* _How to complete this task_: Images are to be excluded, and the rest of the data repeated exactly.

* _Records to process_:

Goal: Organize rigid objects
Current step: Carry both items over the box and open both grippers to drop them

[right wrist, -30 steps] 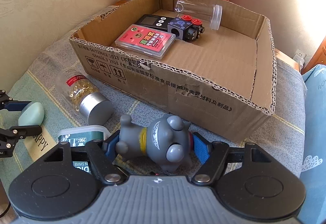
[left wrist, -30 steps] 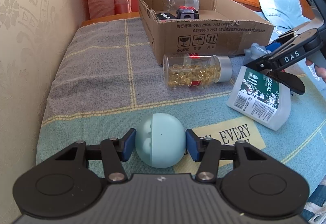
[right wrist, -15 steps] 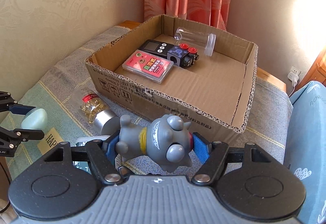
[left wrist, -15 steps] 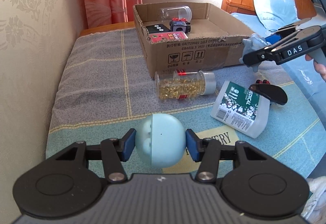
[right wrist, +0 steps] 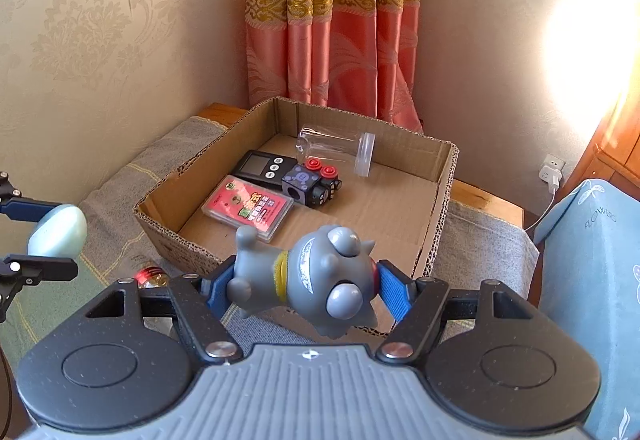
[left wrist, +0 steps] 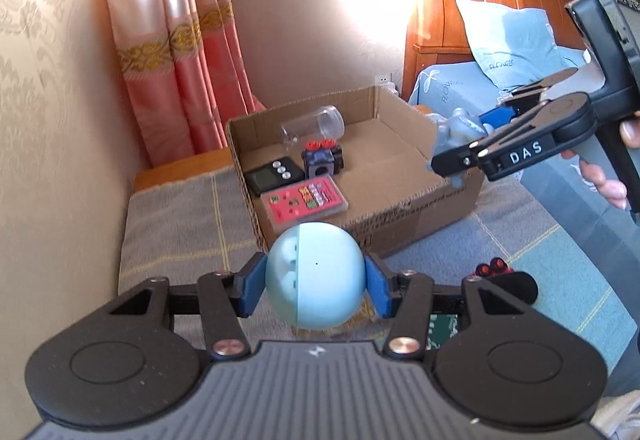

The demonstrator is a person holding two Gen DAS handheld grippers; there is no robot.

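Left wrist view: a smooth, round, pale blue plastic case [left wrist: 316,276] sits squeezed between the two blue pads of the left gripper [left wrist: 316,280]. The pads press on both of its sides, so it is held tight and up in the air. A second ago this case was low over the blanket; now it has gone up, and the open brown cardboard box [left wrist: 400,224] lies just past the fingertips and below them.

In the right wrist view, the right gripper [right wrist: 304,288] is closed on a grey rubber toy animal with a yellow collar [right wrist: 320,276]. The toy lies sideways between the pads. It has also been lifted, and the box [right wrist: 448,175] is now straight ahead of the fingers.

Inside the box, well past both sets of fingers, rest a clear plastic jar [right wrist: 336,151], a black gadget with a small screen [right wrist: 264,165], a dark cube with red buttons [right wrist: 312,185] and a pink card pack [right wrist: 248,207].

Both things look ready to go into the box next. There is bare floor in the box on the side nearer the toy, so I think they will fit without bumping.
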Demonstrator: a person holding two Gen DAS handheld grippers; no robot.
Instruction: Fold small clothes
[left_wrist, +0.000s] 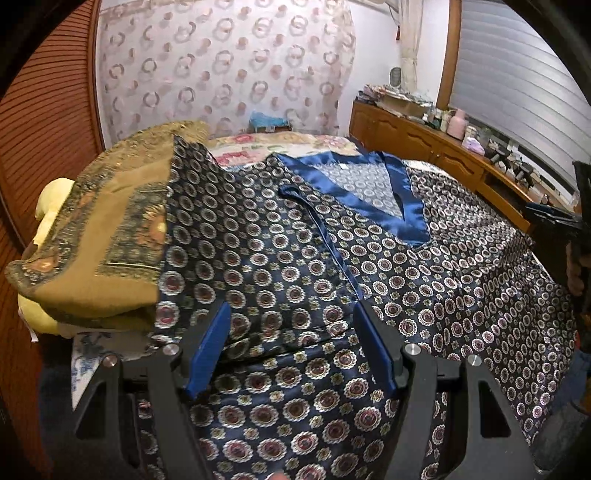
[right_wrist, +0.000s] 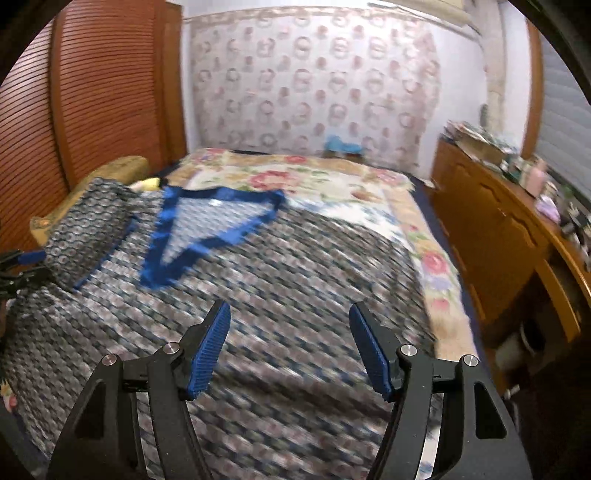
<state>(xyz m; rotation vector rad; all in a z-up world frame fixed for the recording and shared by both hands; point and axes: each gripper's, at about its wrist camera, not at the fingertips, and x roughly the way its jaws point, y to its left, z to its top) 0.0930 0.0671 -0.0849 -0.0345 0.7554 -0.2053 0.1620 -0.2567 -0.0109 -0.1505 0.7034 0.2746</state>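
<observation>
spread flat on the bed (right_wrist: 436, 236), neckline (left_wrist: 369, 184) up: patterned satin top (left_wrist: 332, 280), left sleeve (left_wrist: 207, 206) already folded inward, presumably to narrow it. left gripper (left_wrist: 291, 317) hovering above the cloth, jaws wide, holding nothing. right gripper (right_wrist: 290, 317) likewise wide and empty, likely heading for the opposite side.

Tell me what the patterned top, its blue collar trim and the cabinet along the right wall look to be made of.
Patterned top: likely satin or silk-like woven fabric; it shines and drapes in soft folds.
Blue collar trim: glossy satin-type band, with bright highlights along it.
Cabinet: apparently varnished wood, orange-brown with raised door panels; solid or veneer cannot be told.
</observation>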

* _Exercise output_:
Goal: Organize rigid objects
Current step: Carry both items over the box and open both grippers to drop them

[right wrist, -30 steps] 
[left wrist, -30 steps] 
[right wrist, -15 steps] 
[left wrist, -15 steps] 
[right wrist, +0 steps] 
[left wrist, +0 steps] 

The demonstrator is a person holding two Gen DAS handheld grippers; there is no robot.

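Left wrist view: a smooth, round, pale blue plastic case [left wrist: 316,276] sits squeezed between the two blue pads of the left gripper [left wrist: 316,280]. The pads press on both of its sides, so it is held tight and up in the air. A second ago this case was low over the blanket; now it has gone up, and the open brown cardboard box [left wrist: 400,224] lies just past the fingertips and below them.

In the right wrist view, the right gripper [right wrist: 304,288] is closed on a grey rubber toy animal with a yellow collar [right wrist: 320,276]. The toy lies sideways between the pads. It has also been lifted, and the box [right wrist: 448,175] is now straight ahead of the fingers.

Inside the box, well past both sets of fingers, rest a clear plastic jar [right wrist: 336,151], a black gadget with a small screen [right wrist: 264,165], a dark cube with red buttons [right wrist: 312,185] and a pink card pack [right wrist: 248,207].

Both things look ready to go into the box next. There is bare floor in the box on the side nearer the toy, so I think they will fit without bumping.
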Demonstrator: a person holding two Gen DAS handheld grippers; no robot.
Instruction: Fold small clothes
[left_wrist, +0.000s] 
[right_wrist, +0.000s] 
<state>(xyz m; rotation vector rad; all in a z-up world frame fixed for the recording and shared by both hands; point and axes: each gripper's, at about its wrist camera, not at the fingertips, and x roughly the way its jaws point, y to its left, z to its top) 0.0930 0.0671 -0.0849 -0.0345 0.7554 -0.2053 0.1620 -0.2567 -0.0109 -0.1505 0.7034 0.2746</state>
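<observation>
spread flat on the bed (right_wrist: 436, 236), neckline (left_wrist: 369, 184) up: patterned satin top (left_wrist: 332, 280), left sleeve (left_wrist: 207, 206) already folded inward, presumably to narrow it. left gripper (left_wrist: 291, 317) hovering above the cloth, jaws wide, holding nothing. right gripper (right_wrist: 290, 317) likewise wide and empty, likely heading for the opposite side.

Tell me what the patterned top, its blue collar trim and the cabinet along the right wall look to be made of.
Patterned top: likely satin or silk-like woven fabric; it shines and drapes in soft folds.
Blue collar trim: glossy satin-type band, with bright highlights along it.
Cabinet: apparently varnished wood, orange-brown with raised door panels; solid or veneer cannot be told.
</observation>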

As written, the answer is complete.